I am training a combined model (fine-tuned VGG16 for images and shallow FCN for numerical data) to do a binary classification. However, the overall AUC score is not what I expected it to be.
Image-only mean AUC after 5-fold cross-validation is about 0.73 and numeric data only 5-fold mean AUC is 0.65. I was hoping to improve the mean AUC by combining the models into one and merging output layers using concatenate
in Keras.
img_output = Dense(256, activation="sigmoid")(x_1)
and
numeric_output = Dense(128, activation="relu")(x_2)
are the output layers of the two models. And,
concat = concatenate([img_output, numeric_output])
hidden1 = Dense(64, activation="relu")(concat)
main_output = Dense(1, activation='sigmoid', name='main_output')(hidden1)

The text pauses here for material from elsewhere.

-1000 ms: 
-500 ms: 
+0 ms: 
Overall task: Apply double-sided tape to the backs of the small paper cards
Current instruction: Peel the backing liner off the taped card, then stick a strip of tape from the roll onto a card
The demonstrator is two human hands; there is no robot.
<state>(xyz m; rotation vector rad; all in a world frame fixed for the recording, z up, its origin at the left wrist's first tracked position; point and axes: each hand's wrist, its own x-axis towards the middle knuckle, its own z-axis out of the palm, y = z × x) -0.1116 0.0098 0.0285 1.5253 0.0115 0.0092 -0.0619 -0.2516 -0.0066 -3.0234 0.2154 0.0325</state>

is the way I concatenated them.
Since image-only performance was better I decided that it might be reasonable to have more dense layers for image_output
(256
) and ended up using 128
in numeric_output
.I could only reach up to mean AUC of 0.67 using a combined model. I think I should rearrange the concatenation of two outputs somehow (by introducing another learnable parameter (like the formula (10) at 3.3 section of this work?, bias?, or something else) to get more boost on mean AUC. However, I was not able to find what options were available.
Hope you have some ideas worth trying.